## [What needs to be done]
Go through the entries below and tally the lines holding "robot"; please reply with the number only.

Saved entries:
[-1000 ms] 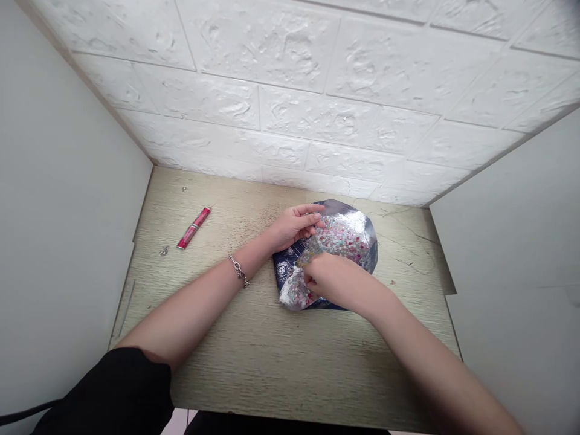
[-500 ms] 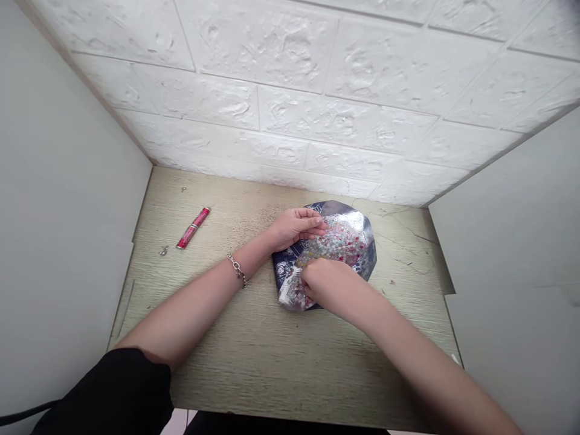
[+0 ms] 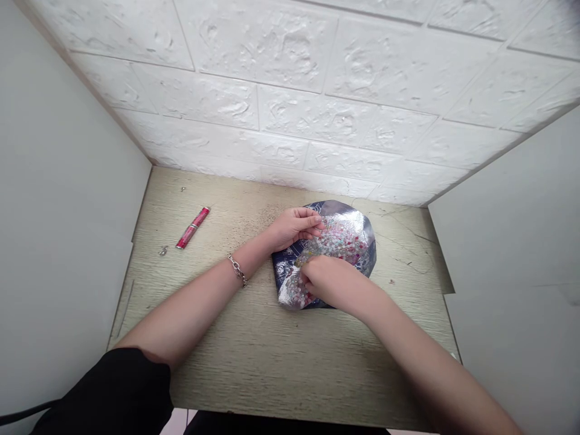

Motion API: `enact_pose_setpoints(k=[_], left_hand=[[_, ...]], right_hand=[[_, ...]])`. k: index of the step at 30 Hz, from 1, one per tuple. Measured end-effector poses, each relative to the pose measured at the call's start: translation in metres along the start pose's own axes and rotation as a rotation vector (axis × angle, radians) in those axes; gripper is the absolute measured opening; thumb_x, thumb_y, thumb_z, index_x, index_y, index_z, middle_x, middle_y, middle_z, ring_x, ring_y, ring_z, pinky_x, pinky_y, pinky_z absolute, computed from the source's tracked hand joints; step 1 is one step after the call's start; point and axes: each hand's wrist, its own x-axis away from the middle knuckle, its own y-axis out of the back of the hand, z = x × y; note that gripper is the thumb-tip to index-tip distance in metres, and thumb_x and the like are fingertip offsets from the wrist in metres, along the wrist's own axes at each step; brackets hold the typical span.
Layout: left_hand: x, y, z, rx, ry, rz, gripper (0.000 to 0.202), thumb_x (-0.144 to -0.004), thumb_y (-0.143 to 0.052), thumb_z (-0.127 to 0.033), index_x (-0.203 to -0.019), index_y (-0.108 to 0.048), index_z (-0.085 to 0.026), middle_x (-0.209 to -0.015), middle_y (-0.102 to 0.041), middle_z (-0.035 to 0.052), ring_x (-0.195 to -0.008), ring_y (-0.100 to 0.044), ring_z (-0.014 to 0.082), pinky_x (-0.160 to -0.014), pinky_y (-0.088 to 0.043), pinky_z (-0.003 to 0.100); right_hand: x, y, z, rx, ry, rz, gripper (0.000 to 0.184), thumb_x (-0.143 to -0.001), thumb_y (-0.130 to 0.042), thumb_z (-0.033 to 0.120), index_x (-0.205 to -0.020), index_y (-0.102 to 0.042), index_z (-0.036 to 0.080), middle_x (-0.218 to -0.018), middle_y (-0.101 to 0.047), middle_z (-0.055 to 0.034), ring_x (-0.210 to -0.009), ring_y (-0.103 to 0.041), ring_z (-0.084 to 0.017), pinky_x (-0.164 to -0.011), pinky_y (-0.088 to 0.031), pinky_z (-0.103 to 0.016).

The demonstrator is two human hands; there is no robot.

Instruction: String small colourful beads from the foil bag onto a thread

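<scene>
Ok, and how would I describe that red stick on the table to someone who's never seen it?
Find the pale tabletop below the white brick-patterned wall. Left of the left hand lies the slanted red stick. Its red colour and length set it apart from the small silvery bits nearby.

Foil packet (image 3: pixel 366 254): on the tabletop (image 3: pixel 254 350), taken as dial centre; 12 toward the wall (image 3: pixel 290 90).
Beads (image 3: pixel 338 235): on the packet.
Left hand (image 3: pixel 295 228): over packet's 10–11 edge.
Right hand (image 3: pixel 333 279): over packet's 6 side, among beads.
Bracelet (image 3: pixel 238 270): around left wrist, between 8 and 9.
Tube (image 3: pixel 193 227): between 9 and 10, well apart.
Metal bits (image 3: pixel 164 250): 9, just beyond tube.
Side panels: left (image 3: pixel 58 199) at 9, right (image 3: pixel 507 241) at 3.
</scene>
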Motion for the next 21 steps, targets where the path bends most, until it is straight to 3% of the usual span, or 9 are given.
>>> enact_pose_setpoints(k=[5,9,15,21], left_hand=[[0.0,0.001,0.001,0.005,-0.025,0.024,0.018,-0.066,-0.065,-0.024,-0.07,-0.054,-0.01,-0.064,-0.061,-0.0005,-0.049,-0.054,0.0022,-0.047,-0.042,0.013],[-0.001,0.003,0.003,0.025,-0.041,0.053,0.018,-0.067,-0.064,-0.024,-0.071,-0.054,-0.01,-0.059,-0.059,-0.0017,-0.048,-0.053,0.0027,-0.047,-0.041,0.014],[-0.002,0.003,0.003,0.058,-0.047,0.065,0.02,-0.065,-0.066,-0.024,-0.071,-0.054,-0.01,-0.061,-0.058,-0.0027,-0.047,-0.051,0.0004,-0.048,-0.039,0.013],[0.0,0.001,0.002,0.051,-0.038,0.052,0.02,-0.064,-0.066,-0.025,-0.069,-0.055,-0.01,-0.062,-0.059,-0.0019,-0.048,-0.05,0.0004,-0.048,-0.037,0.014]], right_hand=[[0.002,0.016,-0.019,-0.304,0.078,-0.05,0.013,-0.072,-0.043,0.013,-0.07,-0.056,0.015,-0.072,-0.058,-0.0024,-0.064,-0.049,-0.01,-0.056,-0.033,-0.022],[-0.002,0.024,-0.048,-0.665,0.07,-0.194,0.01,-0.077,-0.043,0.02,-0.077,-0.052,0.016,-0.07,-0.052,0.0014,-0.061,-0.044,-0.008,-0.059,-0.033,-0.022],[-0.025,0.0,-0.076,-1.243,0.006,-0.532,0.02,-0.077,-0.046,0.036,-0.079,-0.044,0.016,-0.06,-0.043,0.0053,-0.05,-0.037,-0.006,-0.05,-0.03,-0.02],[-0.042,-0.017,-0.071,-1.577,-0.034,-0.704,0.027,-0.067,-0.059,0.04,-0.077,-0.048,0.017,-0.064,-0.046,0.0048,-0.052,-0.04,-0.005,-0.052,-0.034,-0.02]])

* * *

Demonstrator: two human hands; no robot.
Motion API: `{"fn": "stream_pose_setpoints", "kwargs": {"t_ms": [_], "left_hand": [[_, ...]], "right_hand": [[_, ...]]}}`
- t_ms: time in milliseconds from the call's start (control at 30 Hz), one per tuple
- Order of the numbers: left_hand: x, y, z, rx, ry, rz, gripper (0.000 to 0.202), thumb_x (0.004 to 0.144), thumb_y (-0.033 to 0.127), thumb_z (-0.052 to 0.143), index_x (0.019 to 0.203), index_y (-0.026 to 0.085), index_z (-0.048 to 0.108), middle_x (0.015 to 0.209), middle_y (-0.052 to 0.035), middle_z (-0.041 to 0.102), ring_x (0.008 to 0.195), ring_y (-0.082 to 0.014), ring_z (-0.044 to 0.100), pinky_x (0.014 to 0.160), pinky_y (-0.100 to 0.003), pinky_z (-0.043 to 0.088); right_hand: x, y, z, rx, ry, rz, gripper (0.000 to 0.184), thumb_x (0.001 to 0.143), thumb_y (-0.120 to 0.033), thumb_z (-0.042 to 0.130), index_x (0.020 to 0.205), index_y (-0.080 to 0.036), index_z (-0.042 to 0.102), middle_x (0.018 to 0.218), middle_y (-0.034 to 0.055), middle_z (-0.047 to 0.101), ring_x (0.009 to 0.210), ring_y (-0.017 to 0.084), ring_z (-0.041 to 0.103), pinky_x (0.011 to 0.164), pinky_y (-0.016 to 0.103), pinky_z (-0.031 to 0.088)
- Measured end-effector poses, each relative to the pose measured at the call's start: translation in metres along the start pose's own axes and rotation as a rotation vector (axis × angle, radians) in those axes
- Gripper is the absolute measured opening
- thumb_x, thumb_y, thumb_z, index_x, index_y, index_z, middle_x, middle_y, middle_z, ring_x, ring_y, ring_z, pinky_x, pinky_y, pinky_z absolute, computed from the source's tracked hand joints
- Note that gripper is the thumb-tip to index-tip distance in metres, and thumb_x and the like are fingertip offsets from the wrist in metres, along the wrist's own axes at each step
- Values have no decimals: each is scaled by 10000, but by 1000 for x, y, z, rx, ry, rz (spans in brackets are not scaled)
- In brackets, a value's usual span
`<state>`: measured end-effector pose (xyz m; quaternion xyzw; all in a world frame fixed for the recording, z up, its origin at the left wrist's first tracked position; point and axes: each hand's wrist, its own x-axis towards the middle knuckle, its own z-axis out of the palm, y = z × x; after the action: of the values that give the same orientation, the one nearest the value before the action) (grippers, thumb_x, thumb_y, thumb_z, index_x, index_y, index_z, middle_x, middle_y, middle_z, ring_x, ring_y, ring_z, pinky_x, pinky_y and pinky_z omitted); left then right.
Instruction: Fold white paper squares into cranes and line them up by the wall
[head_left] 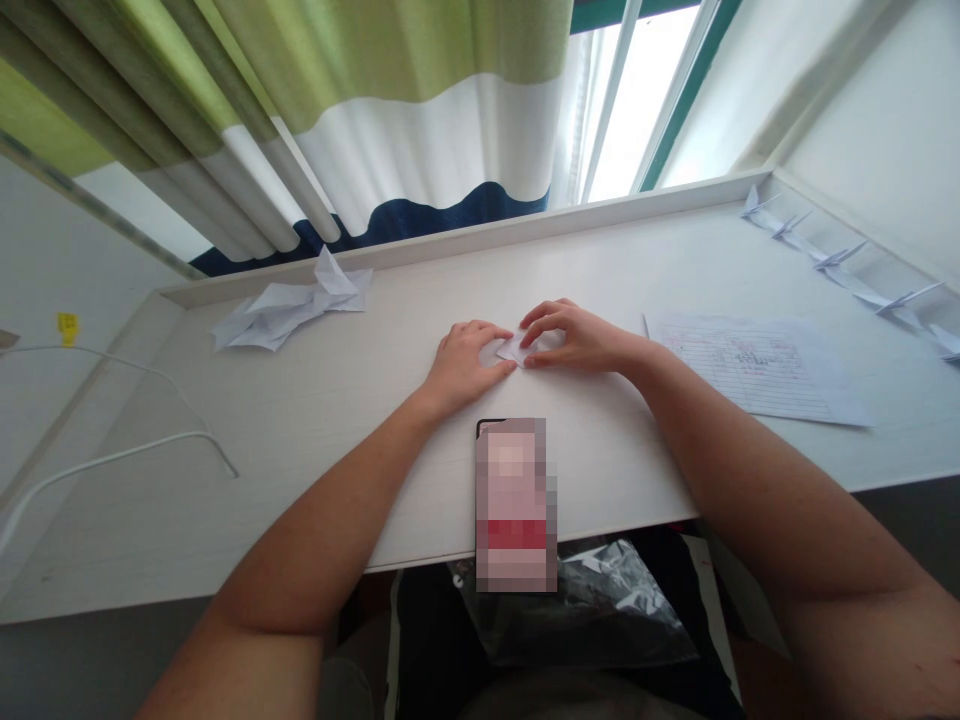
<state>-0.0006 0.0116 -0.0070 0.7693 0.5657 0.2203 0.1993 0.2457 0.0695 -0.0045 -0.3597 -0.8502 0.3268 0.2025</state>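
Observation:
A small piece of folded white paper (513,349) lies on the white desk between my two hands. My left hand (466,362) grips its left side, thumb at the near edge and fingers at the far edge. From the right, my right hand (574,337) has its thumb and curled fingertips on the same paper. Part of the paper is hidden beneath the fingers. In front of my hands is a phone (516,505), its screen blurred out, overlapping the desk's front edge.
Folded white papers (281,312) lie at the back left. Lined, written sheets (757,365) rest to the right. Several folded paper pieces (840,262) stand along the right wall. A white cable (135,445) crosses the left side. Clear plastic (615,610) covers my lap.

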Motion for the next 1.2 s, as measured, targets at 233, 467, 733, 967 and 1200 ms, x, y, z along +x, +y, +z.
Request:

## [Task response]
2